Subject Area Biological Process Engineering
Biochemistry
Bioinformatics and Theoretical Biology
Metabolism, Biochemistry and Genetics of Microorganisms
Term from 2019 to 2022
Project identifier Deutsche Forschungsgemeinschaft (DFG) - Project number 410477515
 
The use of fossil fuels not only leads to a shortage of resources and energy but also to environmental problems such as smog and greenhouse gases. The use of renewable resources such as solar energy and biomass to produce energy and chemicals has become an important direction for sustainable development. The third generation of biotechnology based on CO2 is one of the hot spots in biotechnology research at present. In the latter respect, the advantage of enzymatic CO2 conversion is that there are no byproducts and the processes are simple and easily tunable. At present, however, the main problems of CO2 conversion are the lack of efficient reduction systems and inefficient cofactor regeneration systems to debottleneck the cascades. The FixZyme project aims to construct a simple, yet effective enzyme cascade for CO2 fixation, which employs a four-step process to stepwise reduce CO2 to yield dihydroxyacetone, a promising industrial precursor. For efficient cofactor regeneration, both enzymatic (an oxygen-tolerant [NiFe]-hydrogenase using H2 to reduce NAD) and photocatalytic/electrochemical approaches will be evaluated.
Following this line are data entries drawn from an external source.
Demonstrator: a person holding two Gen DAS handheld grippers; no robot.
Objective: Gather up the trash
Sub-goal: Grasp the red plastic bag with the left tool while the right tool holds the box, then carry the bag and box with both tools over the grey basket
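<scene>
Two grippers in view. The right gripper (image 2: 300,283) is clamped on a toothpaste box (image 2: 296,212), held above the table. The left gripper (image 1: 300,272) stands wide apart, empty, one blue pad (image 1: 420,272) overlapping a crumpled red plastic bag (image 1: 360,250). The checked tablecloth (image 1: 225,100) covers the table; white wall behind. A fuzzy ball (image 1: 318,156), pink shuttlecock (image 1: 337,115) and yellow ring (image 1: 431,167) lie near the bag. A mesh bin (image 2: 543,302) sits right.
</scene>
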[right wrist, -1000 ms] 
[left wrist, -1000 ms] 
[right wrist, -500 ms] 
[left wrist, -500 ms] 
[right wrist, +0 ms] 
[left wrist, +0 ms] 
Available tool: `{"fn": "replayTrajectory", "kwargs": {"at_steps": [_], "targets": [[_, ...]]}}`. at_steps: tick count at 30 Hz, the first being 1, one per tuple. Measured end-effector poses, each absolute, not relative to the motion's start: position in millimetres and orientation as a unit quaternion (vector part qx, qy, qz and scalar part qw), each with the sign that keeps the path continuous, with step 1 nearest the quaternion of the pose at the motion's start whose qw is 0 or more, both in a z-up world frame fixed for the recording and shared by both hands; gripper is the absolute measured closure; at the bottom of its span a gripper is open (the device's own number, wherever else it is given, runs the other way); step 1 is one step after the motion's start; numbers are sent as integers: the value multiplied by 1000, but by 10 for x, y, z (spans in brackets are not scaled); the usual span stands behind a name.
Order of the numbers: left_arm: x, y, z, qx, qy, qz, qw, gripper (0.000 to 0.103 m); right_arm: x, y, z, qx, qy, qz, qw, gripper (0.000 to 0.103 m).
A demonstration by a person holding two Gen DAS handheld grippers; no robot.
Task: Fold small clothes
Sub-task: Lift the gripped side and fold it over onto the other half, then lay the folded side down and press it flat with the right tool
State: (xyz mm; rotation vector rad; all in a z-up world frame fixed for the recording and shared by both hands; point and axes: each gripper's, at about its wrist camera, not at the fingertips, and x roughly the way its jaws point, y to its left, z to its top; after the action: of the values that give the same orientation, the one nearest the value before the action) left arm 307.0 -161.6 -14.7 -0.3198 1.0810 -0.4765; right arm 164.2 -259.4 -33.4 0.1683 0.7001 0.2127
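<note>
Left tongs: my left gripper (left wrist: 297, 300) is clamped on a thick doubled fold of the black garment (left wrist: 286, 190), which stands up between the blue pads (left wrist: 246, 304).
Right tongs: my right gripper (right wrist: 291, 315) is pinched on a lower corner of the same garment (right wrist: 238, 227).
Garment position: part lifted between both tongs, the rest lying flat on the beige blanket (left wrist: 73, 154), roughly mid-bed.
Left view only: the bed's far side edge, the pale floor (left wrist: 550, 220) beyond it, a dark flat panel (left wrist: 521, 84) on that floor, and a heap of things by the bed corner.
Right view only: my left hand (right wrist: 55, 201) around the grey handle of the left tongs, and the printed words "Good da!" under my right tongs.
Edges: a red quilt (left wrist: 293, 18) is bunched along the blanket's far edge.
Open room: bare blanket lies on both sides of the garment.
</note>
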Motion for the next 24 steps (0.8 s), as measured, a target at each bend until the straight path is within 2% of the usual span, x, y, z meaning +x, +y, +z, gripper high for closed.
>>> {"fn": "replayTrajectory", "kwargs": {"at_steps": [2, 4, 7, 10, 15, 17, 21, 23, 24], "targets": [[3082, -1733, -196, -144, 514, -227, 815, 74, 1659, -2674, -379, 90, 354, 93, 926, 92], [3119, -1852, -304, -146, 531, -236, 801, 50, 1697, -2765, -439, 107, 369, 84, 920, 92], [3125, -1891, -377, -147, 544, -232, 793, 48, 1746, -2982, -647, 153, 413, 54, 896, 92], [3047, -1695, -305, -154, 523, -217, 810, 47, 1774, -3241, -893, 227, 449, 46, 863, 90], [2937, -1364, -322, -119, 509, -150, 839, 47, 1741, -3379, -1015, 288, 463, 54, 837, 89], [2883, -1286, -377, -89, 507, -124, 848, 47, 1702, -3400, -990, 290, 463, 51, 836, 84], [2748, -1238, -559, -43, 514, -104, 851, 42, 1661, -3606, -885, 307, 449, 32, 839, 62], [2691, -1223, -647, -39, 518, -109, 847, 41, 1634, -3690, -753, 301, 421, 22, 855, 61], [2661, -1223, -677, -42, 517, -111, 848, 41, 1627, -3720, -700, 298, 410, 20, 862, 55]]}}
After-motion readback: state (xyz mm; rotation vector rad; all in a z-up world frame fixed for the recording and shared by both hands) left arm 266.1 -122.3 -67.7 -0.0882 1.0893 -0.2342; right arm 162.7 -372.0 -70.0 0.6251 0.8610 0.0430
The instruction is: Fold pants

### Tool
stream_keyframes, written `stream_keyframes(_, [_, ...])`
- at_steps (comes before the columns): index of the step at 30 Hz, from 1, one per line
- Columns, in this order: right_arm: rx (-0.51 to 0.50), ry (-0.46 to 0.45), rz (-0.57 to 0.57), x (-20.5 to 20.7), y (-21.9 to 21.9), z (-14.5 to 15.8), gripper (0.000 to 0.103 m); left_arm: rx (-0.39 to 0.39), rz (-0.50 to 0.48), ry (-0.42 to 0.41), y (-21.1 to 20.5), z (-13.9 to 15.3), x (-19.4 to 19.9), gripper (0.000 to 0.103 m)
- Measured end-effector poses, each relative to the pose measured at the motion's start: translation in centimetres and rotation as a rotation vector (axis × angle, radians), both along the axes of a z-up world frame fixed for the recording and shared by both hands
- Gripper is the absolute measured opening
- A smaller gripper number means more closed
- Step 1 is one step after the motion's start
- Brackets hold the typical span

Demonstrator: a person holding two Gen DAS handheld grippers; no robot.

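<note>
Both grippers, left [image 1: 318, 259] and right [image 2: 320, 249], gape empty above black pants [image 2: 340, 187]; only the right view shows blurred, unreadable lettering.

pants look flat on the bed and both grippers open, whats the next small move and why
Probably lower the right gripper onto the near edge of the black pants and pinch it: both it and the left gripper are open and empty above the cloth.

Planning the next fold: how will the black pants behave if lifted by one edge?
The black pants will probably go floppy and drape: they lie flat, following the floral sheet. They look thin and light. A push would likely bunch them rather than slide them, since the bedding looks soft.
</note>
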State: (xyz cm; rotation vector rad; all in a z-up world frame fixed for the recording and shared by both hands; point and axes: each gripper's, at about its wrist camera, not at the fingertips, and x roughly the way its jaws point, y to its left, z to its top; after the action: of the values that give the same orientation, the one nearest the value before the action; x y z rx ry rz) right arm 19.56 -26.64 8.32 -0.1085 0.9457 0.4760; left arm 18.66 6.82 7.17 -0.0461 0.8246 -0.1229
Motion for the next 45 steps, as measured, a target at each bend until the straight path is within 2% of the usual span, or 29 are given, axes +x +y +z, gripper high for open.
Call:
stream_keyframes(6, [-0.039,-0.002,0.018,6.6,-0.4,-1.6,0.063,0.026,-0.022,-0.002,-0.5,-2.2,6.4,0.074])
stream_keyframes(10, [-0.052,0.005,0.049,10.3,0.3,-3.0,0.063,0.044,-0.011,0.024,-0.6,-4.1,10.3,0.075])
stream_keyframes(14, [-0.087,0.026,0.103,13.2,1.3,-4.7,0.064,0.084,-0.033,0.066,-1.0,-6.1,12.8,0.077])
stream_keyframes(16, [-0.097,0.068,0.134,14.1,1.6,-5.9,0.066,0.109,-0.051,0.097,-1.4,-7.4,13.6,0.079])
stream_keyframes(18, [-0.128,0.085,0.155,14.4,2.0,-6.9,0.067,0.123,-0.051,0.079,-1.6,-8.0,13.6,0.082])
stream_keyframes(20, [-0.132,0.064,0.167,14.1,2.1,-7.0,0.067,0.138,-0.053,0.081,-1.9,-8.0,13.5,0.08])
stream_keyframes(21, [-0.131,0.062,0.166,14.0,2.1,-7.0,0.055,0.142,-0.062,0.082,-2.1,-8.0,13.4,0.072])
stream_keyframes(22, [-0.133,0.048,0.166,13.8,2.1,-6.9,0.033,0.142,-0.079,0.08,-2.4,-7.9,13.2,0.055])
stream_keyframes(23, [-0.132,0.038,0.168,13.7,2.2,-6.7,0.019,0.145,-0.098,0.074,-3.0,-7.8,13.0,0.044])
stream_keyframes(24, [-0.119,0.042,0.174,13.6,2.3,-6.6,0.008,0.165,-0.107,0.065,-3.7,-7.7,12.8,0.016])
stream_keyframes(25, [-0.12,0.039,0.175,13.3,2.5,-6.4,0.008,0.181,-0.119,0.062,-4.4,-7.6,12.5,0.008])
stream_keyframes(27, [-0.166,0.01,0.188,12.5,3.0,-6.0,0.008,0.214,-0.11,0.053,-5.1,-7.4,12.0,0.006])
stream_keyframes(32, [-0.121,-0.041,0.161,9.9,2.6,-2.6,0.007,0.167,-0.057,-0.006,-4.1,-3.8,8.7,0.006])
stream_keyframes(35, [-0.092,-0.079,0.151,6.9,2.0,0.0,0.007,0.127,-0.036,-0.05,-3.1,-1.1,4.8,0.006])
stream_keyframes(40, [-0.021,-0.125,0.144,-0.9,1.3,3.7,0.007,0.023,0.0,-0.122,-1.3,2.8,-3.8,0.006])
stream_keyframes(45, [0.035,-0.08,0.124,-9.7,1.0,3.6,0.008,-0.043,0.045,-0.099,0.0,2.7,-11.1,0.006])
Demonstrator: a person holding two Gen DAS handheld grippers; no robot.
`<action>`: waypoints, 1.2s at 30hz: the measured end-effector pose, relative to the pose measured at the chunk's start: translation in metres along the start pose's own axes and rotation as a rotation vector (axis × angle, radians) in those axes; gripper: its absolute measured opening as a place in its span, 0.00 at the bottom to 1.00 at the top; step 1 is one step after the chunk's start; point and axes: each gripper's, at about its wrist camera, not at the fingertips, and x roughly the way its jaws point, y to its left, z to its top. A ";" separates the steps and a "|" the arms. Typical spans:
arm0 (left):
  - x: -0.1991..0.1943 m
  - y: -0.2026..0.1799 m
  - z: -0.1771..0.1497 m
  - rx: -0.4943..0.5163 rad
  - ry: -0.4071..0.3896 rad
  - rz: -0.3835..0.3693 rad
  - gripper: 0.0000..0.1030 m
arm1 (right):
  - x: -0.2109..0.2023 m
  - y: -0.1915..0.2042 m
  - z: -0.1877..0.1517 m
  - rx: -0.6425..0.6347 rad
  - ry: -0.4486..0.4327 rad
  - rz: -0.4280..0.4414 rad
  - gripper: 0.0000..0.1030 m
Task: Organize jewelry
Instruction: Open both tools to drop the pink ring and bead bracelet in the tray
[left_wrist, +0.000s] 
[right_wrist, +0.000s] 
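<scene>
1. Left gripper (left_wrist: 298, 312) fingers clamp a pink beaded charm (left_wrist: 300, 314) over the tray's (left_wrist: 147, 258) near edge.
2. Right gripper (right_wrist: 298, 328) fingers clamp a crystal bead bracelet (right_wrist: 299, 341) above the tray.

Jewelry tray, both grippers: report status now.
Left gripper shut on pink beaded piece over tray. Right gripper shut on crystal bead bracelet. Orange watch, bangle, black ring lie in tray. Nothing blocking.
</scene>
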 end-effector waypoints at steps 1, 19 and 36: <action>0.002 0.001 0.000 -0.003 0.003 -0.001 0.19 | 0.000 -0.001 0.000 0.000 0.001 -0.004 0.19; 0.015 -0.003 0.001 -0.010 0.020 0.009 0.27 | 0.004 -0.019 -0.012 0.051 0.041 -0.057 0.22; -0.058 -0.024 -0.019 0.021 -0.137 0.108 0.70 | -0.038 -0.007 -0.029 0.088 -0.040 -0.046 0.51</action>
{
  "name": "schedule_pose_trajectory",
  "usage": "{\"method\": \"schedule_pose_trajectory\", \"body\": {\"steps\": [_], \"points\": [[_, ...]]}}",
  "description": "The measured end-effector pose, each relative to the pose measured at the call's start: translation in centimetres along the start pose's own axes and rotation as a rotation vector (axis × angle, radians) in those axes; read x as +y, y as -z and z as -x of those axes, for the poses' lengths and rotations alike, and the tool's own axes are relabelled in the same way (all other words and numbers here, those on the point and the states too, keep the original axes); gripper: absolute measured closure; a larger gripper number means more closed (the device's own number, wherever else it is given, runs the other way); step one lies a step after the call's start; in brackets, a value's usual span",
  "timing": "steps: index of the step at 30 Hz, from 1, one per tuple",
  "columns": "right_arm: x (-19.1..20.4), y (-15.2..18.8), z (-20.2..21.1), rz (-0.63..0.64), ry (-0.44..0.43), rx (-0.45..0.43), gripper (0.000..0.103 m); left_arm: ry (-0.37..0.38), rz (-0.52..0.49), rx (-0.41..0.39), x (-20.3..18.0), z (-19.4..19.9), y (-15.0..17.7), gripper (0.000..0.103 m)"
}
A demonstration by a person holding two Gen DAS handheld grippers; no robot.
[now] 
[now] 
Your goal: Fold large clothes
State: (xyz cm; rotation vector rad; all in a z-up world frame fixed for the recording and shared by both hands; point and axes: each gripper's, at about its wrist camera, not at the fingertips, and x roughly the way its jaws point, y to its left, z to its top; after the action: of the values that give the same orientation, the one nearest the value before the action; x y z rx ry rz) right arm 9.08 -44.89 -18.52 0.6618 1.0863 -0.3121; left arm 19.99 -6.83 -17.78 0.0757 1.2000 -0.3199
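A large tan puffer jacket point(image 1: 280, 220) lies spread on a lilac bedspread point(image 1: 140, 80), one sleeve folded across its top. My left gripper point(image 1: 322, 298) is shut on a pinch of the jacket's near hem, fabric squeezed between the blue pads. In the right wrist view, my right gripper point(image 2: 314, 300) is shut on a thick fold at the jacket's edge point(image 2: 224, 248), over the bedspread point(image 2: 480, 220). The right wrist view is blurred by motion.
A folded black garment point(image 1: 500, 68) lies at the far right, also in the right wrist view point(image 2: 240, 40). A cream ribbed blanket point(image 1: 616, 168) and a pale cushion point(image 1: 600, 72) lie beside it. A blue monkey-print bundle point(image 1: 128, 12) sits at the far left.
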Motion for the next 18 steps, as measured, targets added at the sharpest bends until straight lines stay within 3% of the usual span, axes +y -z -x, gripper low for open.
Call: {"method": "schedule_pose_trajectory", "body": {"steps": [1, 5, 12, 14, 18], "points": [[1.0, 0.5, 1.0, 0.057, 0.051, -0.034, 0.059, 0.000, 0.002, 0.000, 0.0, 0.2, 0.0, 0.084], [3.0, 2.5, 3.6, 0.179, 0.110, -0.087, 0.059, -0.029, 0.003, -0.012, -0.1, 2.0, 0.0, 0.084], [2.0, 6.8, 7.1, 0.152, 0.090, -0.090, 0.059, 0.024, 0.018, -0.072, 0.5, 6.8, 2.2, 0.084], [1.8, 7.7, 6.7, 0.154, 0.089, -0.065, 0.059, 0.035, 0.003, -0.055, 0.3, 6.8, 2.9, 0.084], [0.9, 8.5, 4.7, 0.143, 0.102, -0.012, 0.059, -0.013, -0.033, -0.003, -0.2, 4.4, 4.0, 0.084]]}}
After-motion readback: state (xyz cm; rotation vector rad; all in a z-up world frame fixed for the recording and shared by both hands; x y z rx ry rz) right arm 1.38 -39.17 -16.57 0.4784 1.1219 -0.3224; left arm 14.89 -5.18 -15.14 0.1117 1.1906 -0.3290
Innovative enzyme fusion and co-immobilization methods will be employed to construct the multi-enzyme cascade. Individual oxidoreductases will be tailored towards optimized catalytic efficiencies and stabilities by using protein engineering. Guided by comprehensive computationally assisted model building and simulations, a fundamental understanding of structure-function relationships, metabolite fluxes, and morphologies will be gained, which further builds the foundation of iterative process and protein engineering trials. To achieve the goal of a highly active and efficient CO2-fixation system, the German and Chinese partners will join their expertises in protein engineering, enzyme production and purification, genetic engineering, computational biology, immobilization and physicochemical analysis. The FixZyme project is of great significance not only for the rational design of highly efficient biocatalysts but also for understanding surface interactions that govern self-assembly and their underlying evolutionary principles.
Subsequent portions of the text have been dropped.